Je me raccrochais au mythe. Et j’étais triste. J’avais couvert pour mon journal le ciment incroyable qu’il avait réussi à sceller à la seule évocation de son nom entre toutes les catégories et sous-catégories de citoyens, les Français depuis longtemps établis et ceux qui arrivaient d’ailleurs, les jeunes et les vieux. Tous les clivages explosaient. Une électrice du Front National m’avait expliqué qu’elle ne revoterait plus Le Pen grâce à l’existence du Joueur. Il était peut-être trop magique pendant ce Mondial, ce Joueur, la fierté des cités et la gratitude des « inclus », bourgeois traditionnels ou nouveaux cadres branchouilles. Le métissage que notre pays désirait le plus ou moins consciemment éclatait, grâce à lui, avec les spasmes et les lumières du bonheur, le jaillissement de la passe, des passes-passes et des buts magiques. C’était idiot mais le Joueur conservait en lui ces trois semaines d’utopie devenue réalité, où tout le monde s’embrassait, se parlait sans méfiance, ni défiance, où l’énergie d’un pays semblait sortir tout droit de mille centrales nucléaires, où l’amour collectif pouvait laisser entrevoir ce que pouvait être un coin de paradis. J’avais toujours gardé de lui la valeur du Saint Joueur laïc qui avec ses dix compères avaient ressuscité, le temps d’un tournoi, une République moribonde. Je ne pouvais effacer ce passé, je ne pouvais effacer ce Joueur à cet instant t.

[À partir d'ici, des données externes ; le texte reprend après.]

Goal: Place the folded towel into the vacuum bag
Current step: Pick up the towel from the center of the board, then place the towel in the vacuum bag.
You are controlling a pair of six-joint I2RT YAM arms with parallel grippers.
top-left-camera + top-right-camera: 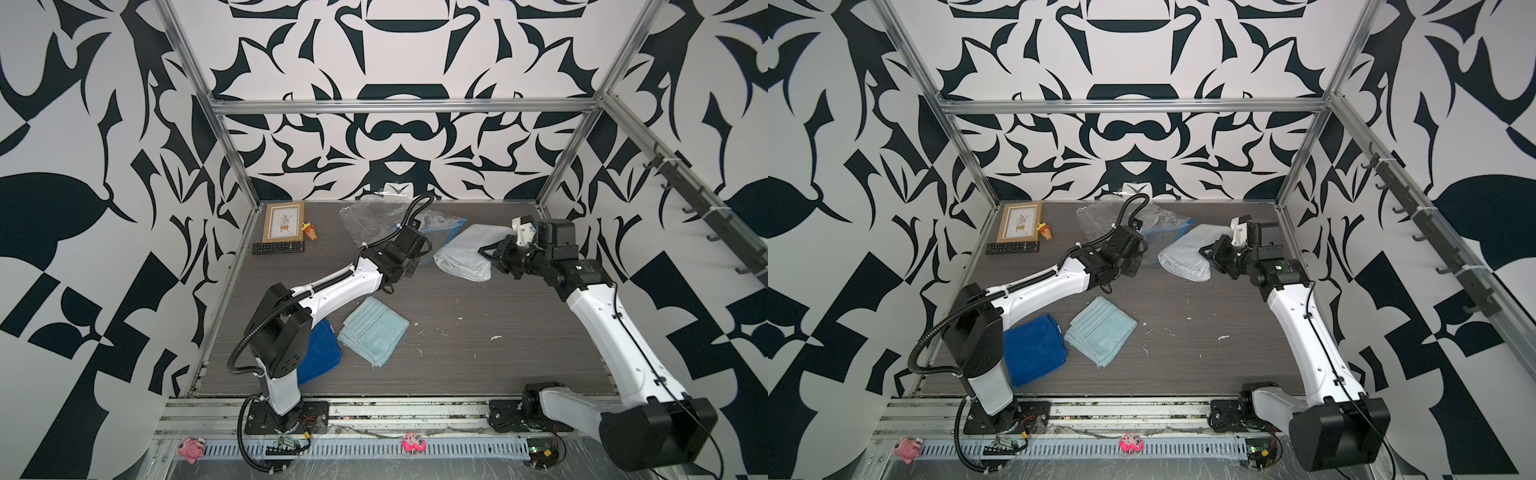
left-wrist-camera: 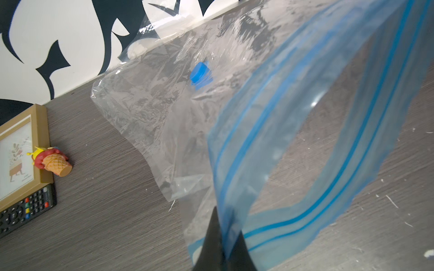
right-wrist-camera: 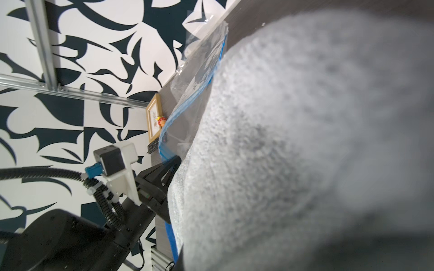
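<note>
A picture frame, remote control, dark blue cloth and pale blue cloth are noted along the counter's left side. The vacuum bag, at the rear, is partly hidden by the extended left arm; the right arm is bent inward. The left jaws are clamped on the bag's blue zip strip. The right jaws are closed on the folded towel, apparently just outside the bag's mouth.

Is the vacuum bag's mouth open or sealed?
Open: the left gripper holds one blue zip strip apart from the other.
</note>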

J’étais seulement amer par l’ampleur des forces de la récupération marchande et de l’erreur d’aiguillage du Joueur. Il aurait tellement pu être un Martin Luther King ou un Nelson Mandela français. Il aurait tellement pu être un étendard de la fraternité, des élans de solidarité, être la flamme éternelle de l’espoir, même le plus petit, en ces temps de plus en plus difficiles. Il était devenu le flambeau des marques et des tiroirs-caisses. Avait-il vraiment commis ce hold-up avec la conscience des gens ? Je n’arrivais pas à le croire complètement.
Je le trouvais sexy. Je m’endormis, blessé.